Is this Jesus too? Is he simply another failed Jewish Messiah, whose followers, when what will happen after Messiah comes didn't happen after he came, recast Messiah in the Hellenistic terms, surrounding them to fit him so they could continue to say he was Messiah after all, thereby obscuring his true value as a moral teacher? Is he simply another Hellenistic mystery cult figure, perpetuated by those who derived power from presiding over the mysteries, obscuring the real Jesus and his true value as a moral teacher?

"Who do you say that I am?" was not Jesus' first question. That was "Who do men say that I am?" And indeed, who DO we say that he is -- one of the great prophets of Hebrew Scripture come back, one of the great moral teachers in human history over whom, as with other great teachers, has been laid religious fables by those who claim to follow him but in fact falsify the historical person for a figure of faith, and in any case, a teacher, a model, an example. Would we not cover the path of such a figure with palms, since that is the saviour we want? And would we not be just as mistaken as those who covered his path thinking here was deliverance from the Roman oppression and the era of peace? And on finding out that is not who he is, would we not shout as well, Away with him!
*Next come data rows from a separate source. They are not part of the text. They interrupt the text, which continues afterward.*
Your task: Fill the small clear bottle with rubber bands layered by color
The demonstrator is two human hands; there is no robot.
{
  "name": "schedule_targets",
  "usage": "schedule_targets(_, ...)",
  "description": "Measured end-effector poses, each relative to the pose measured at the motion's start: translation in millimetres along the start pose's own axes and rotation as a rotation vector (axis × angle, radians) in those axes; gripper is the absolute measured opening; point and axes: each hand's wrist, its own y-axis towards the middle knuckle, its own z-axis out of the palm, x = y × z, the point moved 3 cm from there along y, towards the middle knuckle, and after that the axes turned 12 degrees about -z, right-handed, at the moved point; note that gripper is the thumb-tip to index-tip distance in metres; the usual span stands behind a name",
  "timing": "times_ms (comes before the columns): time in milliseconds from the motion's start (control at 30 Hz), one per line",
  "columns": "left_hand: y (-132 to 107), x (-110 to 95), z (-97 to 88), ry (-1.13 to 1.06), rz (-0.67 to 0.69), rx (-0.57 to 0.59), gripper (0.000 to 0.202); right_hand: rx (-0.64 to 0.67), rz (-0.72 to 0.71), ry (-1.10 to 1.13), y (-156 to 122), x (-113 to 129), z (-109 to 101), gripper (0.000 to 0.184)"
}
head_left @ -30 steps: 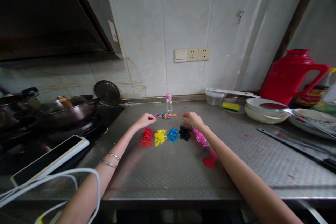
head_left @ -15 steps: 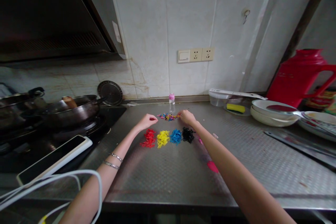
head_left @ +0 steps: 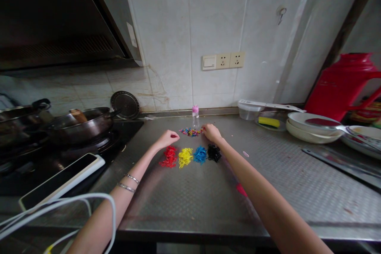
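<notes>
On my feed this is a kitchen corner: a stainless steel worktop (head_left: 184, 206) with a diamond tread runs beneath a tiled wall (head_left: 166, 27) that carries a double socket panel (head_left: 223, 60). To the left, a dark frying pan (head_left: 80, 125) sits on a black hob (head_left: 129, 129), a white-edged phone (head_left: 62, 176) lies at the hob's front, and a white cable (head_left: 59, 206) crosses the lower corner. To the right stand a red vacuum flask (head_left: 345, 83), stacked white plates (head_left: 312, 131) and a yellow sponge (head_left: 268, 122).

Mid-counter, four piles of small rubber bands sit in a row, almost touching: red (head_left: 169, 156), yellow (head_left: 185, 157), blue (head_left: 200, 154) and black (head_left: 214, 153). Beyond them lies a small mixed heap of coloured bands (head_left: 190, 131), just in front of a clear bottle with a pink cap (head_left: 195, 116).

My left hand (head_left: 167, 139) is just left of the heap, its fingers loosely curled and apart from it. My right hand (head_left: 212, 133) is at the heap's right end, its fingertips (head_left: 204, 128) drawn together. The view is too coarse for me to tell whether either hand has hold of a band.
</notes>
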Motion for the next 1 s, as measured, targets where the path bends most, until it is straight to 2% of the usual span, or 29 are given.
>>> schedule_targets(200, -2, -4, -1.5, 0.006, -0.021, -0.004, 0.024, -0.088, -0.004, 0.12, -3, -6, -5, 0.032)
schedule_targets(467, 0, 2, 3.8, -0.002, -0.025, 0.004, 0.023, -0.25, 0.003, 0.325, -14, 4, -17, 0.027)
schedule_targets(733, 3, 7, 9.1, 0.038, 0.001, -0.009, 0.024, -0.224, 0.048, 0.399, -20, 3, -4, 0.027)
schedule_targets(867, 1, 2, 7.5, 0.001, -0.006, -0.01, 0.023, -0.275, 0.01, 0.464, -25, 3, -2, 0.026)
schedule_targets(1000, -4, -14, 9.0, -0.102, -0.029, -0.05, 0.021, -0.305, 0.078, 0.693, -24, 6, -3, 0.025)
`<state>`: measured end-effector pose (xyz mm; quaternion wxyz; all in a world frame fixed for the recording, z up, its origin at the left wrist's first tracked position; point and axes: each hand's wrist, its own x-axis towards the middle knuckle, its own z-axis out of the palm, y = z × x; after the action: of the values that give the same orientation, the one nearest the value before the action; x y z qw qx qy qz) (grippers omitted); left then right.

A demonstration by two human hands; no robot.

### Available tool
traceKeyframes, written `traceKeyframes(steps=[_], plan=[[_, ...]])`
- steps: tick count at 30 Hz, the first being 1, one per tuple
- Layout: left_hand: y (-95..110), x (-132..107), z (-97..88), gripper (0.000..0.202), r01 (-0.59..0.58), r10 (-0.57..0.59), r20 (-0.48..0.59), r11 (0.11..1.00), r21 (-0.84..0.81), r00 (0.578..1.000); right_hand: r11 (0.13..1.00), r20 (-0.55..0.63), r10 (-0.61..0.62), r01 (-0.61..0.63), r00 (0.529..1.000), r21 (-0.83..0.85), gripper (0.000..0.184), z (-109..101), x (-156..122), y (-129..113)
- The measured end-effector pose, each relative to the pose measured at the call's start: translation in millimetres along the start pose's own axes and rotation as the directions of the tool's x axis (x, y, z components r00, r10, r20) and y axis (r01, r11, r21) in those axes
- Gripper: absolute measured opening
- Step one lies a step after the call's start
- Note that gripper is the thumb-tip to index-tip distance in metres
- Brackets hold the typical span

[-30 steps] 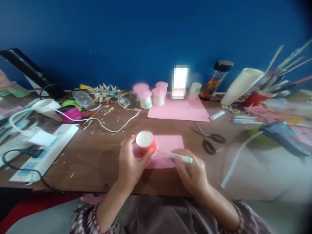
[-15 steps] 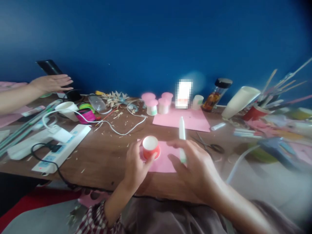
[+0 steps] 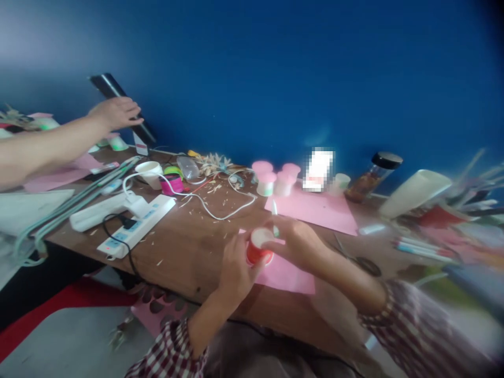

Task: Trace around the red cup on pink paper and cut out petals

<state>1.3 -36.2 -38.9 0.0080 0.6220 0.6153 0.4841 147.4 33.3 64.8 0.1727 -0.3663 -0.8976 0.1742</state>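
Observation:
A red paper cup [image 3: 258, 255] with a white inside stands on a small sheet of pink paper [image 3: 295, 281], mouth upward. My left hand [image 3: 238, 270] wraps round its left side, thumb across the front. Over the cup's right edge reaches my right hand [image 3: 295, 241], its thumb and fingertips at the rim. A slim white pen-like stick [image 3: 274, 212] with a pointed top and a green lower part rises upright from that hand's fingers. Its lower end is hidden, and blur hides the fingers' exact grip.
Pink-topped cups [image 3: 265, 181], a bright pixelated screen [image 3: 318, 169] and a larger pink sheet [image 3: 315, 210] lie beyond. Left are a power strip [image 3: 136, 228], white cable and wood shavings. Scissors [image 3: 368, 266] lie right. A co-worker's hand [image 3: 116, 113] holds a long black object [image 3: 108, 84].
My right hand has moved left to the cup, bringing the white stick along. The view has turned left. The co-worker's hand now grasps the black object, which is raised.

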Motion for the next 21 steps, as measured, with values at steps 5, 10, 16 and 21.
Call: traceKeyframes(steps=[5,10,16,21], plan=[[4.7,-4.5,-2.0,0.054,-0.067,0.069,-0.034,0.997,0.050,0.997,1.000,0.017,-0.011,0.012,1.000,-0.014,0.026,-0.6,2.3,0.7],[12.7,-2.9,-8.7,0.033,-0.137,0.125,0.071,0.969,0.205,0.990,0.999,0.012,-0.041,0.041,0.999,-0.023,0.025,1.3,1.6,2.9],[25.2,-4.2,-12.4,0.031,-0.104,0.114,0.000,0.910,0.402,0.994,0.999,0.011,-0.036,0.037,0.999,-0.026,0.024,3.2,1.1,4.3],[31.8,-8.0,-13.0,0.032,-0.107,0.097,0.046,0.858,0.502,0.994,0.999,0.019,-0.029,0.030,0.999,-0.018,0.027,5.2,2.8,6.0]])
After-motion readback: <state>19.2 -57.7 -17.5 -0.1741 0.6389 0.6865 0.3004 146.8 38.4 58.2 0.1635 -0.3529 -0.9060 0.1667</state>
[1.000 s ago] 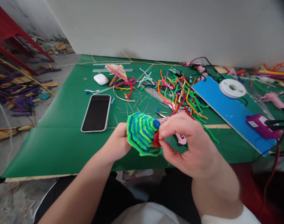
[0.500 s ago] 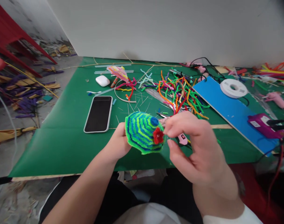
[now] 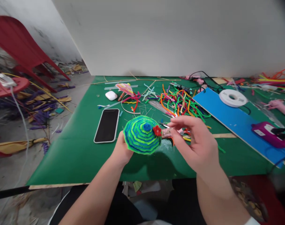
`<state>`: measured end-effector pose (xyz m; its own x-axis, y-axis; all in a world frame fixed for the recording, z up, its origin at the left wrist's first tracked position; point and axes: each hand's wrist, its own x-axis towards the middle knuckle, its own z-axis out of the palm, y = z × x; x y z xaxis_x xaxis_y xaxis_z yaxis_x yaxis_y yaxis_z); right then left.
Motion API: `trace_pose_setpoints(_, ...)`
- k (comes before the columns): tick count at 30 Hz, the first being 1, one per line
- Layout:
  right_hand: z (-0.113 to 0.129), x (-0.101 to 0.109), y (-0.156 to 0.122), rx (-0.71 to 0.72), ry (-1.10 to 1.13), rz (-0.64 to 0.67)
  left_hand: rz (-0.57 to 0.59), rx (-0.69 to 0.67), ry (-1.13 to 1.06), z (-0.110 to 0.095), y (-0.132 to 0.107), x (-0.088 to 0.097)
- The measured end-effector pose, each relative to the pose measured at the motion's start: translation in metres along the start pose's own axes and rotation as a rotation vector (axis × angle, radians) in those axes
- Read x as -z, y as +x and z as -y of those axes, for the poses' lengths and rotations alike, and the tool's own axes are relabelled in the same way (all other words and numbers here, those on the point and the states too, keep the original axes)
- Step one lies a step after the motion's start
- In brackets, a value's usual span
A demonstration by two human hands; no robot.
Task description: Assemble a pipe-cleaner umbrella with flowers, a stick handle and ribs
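Observation:
A small umbrella (image 3: pixel 141 139) of fuzzy pipe cleaner, ringed in green and blue, is held up over the table by my left hand (image 3: pixel 122 151). That hand's fingers are closed underneath and mostly hidden by the canopy. On the canopy's right edge sits a red flower (image 3: pixel 157 130) with a pale centre. My right hand (image 3: pixel 198 143) hovers to the right, apart from the flower, with thumb and forefinger spread and nothing visible between them. Behind its fingertips lies a pinkish tool (image 3: pixel 166 133), partly covered, along with a metal blade tip.
A phone (image 3: pixel 107 126) and a white earbud case (image 3: pixel 111 95) lie to the left. Beyond are a pink-yellow umbrella (image 3: pixel 124 88) and a heap of pipe cleaners (image 3: pixel 184 101). Right, a ribbon spool (image 3: pixel 233 97) rests on a blue board (image 3: pixel 217 109), near a purple power block (image 3: pixel 270 134) and cables.
My right hand has drawn back from the red flower, and its fingers have parted. The umbrella has tilted, showing its top more squarely. The view has shifted up and left.

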<state>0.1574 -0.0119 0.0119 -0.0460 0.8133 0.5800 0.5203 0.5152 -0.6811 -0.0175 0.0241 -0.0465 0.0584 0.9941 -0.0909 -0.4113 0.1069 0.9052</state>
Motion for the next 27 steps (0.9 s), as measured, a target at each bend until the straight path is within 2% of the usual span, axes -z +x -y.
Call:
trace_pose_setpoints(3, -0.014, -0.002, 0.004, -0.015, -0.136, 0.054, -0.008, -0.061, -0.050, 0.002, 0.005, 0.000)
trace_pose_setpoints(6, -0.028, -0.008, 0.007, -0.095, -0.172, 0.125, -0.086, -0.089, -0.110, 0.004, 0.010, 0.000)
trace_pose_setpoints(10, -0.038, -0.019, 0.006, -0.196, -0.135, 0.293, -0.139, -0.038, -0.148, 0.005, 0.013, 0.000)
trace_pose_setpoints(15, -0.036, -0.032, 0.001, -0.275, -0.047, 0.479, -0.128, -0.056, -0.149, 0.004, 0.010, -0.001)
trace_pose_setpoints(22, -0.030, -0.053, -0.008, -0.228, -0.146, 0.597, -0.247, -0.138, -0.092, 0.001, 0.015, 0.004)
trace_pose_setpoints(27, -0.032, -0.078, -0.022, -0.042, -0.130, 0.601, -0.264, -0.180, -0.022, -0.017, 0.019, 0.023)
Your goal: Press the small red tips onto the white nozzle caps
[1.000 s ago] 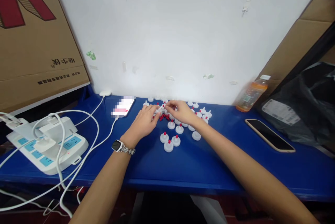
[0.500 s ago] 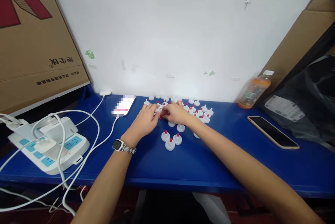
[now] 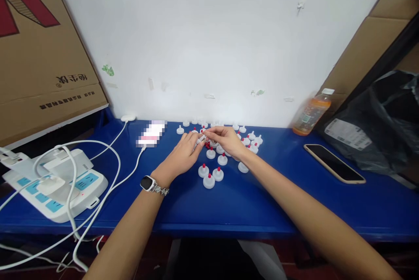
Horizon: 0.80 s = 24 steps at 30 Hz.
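Observation:
Both hands meet over a cluster of small white caps with red tips (image 3: pixel 209 177) on the blue table (image 3: pixel 229 210). My left hand (image 3: pixel 183 153), with a watch on its wrist, is curled and holds a small white cap (image 3: pixel 200 139) at its fingertips. My right hand (image 3: pixel 224 138) pinches at the same spot, at a tiny red piece. A small heap of loose red pieces (image 3: pixel 208 145) lies just beneath the fingers. More white caps (image 3: pixel 252 140) stand behind my right hand, near the wall.
A white power strip with plugs and cables (image 3: pixel 55 184) lies at the left. A phone on a cable (image 3: pixel 150 134) rests by the wall, another phone (image 3: pixel 334 163) at the right. An orange drink bottle (image 3: pixel 309 114), a black bag (image 3: pixel 379 127) and cardboard boxes (image 3: pixel 42 53) ring the table.
My right hand dipped to the red pieces half a second ago, then rose back to the cap held in my left hand. The view shifted slightly.

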Available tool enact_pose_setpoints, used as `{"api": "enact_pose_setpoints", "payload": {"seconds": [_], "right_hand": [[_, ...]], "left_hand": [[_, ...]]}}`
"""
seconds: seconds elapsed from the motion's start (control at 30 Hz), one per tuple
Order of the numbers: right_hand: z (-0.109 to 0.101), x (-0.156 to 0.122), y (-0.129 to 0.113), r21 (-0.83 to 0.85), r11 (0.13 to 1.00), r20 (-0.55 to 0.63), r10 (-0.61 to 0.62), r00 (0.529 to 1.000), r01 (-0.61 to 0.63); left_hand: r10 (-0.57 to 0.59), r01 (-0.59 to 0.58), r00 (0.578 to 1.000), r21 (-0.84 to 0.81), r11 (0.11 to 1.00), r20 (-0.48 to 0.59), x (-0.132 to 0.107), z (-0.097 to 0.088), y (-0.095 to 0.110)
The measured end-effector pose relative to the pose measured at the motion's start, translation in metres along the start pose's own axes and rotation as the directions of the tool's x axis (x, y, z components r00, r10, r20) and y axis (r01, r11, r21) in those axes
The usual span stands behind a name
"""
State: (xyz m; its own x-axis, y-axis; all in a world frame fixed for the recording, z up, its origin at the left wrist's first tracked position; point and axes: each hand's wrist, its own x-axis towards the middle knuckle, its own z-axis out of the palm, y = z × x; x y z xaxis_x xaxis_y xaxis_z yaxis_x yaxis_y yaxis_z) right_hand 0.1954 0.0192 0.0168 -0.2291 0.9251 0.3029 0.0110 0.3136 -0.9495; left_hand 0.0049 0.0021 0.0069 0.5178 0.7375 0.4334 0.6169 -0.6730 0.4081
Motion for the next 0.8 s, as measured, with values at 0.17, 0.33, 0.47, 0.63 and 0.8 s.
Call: {"api": "enact_pose_setpoints", "payload": {"seconds": [0.17,0.33,0.47,0.63,0.8], "right_hand": [[0.0,-0.002,-0.005,0.118,0.993,-0.02,0.026,0.999,-0.023],[0.005,-0.003,-0.007,0.112,0.994,-0.059,-0.006,0.998,0.013],[0.01,-0.005,-0.009,0.101,0.994,-0.047,-0.037,0.998,0.042],[-0.007,0.008,-0.013,-0.161,0.976,-0.049,-0.155,0.987,0.145],[-0.041,0.041,0.006,-0.595,0.8,-0.199,-0.248,0.948,0.084]], "left_hand": [[0.053,-0.053,0.999,0.011,0.999,0.006,0.0,0.0,0.008],[0.028,-0.027,0.996,0.014,1.0,-0.083,-0.003,0.003,0.014],[0.007,-0.008,0.997,-0.017,1.0,-0.072,-0.003,0.004,0.018],[-0.029,0.03,0.993,0.01,0.999,-0.119,0.001,0.005,0.012],[-0.061,0.074,0.984,0.078,0.994,-0.165,0.003,-0.001,0.0]]}}
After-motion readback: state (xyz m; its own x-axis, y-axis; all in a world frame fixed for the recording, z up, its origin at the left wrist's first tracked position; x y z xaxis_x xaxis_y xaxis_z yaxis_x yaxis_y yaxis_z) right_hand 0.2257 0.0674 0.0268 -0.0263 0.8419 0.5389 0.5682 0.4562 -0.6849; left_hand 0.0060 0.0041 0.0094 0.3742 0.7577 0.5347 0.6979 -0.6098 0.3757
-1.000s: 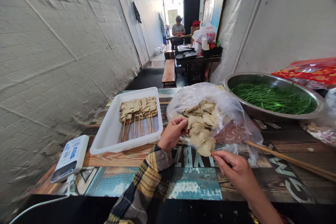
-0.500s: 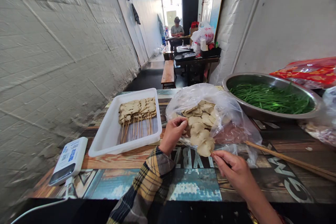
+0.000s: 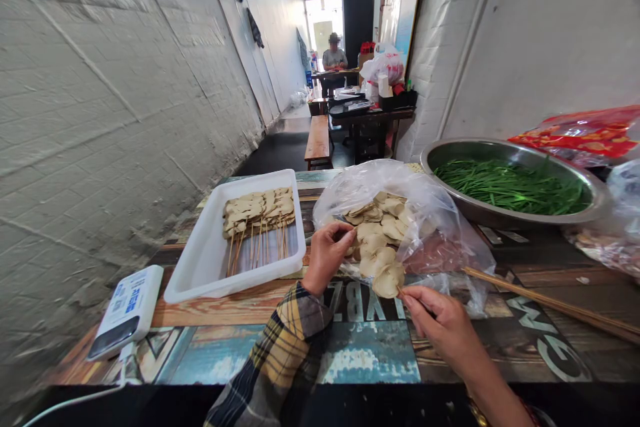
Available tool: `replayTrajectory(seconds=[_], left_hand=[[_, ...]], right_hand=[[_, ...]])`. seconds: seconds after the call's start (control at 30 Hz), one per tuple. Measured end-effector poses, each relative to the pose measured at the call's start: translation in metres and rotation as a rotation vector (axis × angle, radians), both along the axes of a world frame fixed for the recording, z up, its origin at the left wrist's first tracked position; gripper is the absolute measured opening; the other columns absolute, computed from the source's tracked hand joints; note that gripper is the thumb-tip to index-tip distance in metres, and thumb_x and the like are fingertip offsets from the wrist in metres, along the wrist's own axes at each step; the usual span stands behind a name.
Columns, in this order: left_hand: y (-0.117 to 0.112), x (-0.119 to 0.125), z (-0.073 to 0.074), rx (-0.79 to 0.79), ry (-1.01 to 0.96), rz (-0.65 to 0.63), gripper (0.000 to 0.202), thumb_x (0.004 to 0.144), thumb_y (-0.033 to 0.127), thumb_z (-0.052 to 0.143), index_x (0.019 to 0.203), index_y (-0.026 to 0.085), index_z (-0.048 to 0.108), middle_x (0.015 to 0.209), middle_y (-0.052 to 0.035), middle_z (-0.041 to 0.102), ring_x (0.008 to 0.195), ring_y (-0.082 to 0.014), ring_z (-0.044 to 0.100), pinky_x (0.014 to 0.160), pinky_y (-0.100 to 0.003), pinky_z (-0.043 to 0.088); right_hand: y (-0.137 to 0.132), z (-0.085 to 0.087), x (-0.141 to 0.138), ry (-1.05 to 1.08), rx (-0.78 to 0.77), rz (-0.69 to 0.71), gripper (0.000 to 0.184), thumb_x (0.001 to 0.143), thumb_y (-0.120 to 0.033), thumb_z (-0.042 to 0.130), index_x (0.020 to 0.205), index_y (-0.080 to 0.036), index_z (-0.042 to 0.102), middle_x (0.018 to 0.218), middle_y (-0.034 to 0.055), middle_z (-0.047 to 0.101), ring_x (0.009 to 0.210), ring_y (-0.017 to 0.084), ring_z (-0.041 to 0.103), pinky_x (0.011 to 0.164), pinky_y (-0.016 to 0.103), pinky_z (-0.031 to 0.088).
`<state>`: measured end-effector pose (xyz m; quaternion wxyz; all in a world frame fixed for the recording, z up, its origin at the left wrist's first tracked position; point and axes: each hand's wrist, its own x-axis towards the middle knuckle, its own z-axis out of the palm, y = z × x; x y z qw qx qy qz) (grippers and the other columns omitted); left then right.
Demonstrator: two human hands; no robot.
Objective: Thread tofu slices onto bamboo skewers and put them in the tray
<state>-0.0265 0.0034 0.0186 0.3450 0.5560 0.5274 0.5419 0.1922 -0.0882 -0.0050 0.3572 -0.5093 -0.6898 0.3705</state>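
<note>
My left hand (image 3: 327, 255) is closed, its fingers pinching a tan slice at the mouth of a clear plastic bag (image 3: 425, 213) full of tan round slices (image 3: 383, 220). My right hand (image 3: 440, 323) is closed on a thin bamboo skewer that carries several threaded slices (image 3: 383, 267) up toward the left hand. Both hands meet just in front of the bag, over the painted wooden table (image 3: 365, 350). My left sleeve is yellow and dark plaid.
A white tray (image 3: 200, 267) with finished skewers (image 3: 257, 213) lies to the left. A power bank (image 3: 125, 310) with a cable sits near the left table edge. A steel bowl (image 3: 597, 197) of green stalks stands at back right, loose bamboo skewers (image 3: 550, 303) beside it. A person sits far down the room.
The view has drifted slightly; both hands and the skewer stay at the bag's mouth, with the left fingers shifting a little on a slice.
</note>
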Motion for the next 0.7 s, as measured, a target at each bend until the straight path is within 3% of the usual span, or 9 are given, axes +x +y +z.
replayTrajectory(seconds=[0.27, 0.7], left_hand=[[-0.0001, -0.0017, 0.002, 0.036, 0.05, -0.057, 0.015, 0.075, 0.03, 0.067, 0.075, 0.016, 0.072, 0.072, -0.0031, 0.066, 0.066, -0.0137, 0.054, 0.061, -0.023, 0.041], [0.0021, -0.0055, -0.0007, -0.099, -0.071, -0.157, 0.023, 0.074, 0.036, 0.069, 0.072, 0.013, 0.068, 0.066, -0.0009, 0.06, 0.059, -0.0096, 0.049, 0.054, -0.02, 0.037]], right_hand=[[-0.0005, -0.0018, -0.002, 0.024, -0.017, 0.011, 0.037, 0.094, -0.041, 0.043, 0.092, -0.016, 0.071, 0.048, -0.0039, 0.051, 0.044, 0.013, 0.051, 0.046, 0.022, 0.039], [-0.0003, -0.0008, -0.0055, 0.065, -0.028, 0.03, 0.032, 0.094, -0.039, 0.043, 0.083, -0.018, 0.065, 0.048, -0.0047, 0.048, 0.045, 0.012, 0.048, 0.049, 0.022, 0.038]])
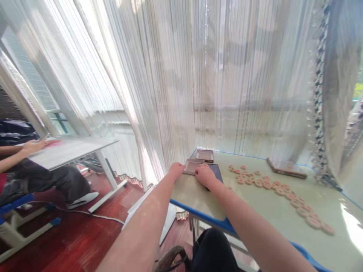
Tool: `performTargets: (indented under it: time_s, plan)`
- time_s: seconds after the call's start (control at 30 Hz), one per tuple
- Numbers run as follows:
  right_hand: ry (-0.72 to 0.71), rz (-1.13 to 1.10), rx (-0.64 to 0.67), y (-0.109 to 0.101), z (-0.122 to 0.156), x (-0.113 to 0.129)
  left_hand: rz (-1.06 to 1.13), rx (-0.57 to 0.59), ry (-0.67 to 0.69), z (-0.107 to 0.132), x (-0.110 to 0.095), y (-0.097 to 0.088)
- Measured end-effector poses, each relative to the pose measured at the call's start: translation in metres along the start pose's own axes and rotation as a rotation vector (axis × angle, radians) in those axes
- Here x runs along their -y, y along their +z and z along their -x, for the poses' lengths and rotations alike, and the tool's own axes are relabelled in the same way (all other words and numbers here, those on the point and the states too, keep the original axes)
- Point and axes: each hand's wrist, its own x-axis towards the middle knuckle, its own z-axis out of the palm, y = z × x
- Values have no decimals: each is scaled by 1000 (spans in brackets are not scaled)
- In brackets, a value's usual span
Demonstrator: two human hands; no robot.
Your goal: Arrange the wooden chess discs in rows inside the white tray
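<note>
Between my hands is a shallow pinkish-brown tray (193, 165), box-like with a low rim, at the left end of the table. My left hand (176, 170) has its fingers closed on the tray's left edge. At the right edge, my right hand (204, 174) grips it with bent fingers. A similar shallow box (204, 155) lies just behind, near the curtain. Partly under my right hand and the tray is a flat dark panel or tray (217, 172). To the right, many round wooden pieces (266, 185) with reddish marks lie scattered in a band.
The pale table (255, 207) has a blue edge. A flat brown box (286, 168) lies at its back right, against the sheer curtain (241, 94). At the left, another person's hands (35, 145) rest on a white table (76, 145). A cable (85, 213) crosses the red floor.
</note>
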Motion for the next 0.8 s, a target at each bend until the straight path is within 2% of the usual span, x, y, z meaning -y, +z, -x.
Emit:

That is still who men say he is. Who do you say that I am? Simon answered, Thou art the Christ, the Son of the living God. And Jesus told him flesh and blood had not revealed this to him, but his Father who is in heaven. Flesh and blood, that is, human wisdom, never reveals this unto us because it is beyond all human wisdom and contradicts all human wisdom. Therefore it cannot be arrived at by human wisdom nor chosen by human decision, but is the gift of the God and only the gift of God. Human abilities even with Law and Prophecy and Writings from God could not grasp it; human wisdom apart from revelation constructs bits and pieces of it around mere fable characters who cannot deliver. Either way the natural knowledge of God written in every human heart strives for something it senses is there but cannot discern, and which can only be given by the gift of God.

The Sanhedrin had it exactly right. Jesus was not executed because he said he was the Messiah. One can claim that, and simply be wrong or right. The Messiah is a great man, but a man. He was executed because he said he was God. One cannot claim that without blaspheming God -- unless it is true. We'll take a Messiah who is a great man, we'll lay palms to cover his path, we'll rejoice that what we want is at hand, but when it turns out instead he must go to Jerusalem and suffer many things of the elders and chief priests and scribes and be killed to be raised again on the third day, well, it shall not be unto the Messiah we want, and thus we become an offence to him, Satan, savouring the things of Man rather than God.

Who do men say Jesus is? All kinds of things. Things for which we will joyfully lay palms to cover his path, or at least accord him a place in the gallery of the great teachers and moral figures to be so honoured.

And then he asks each of us, Who do YOU say that I am?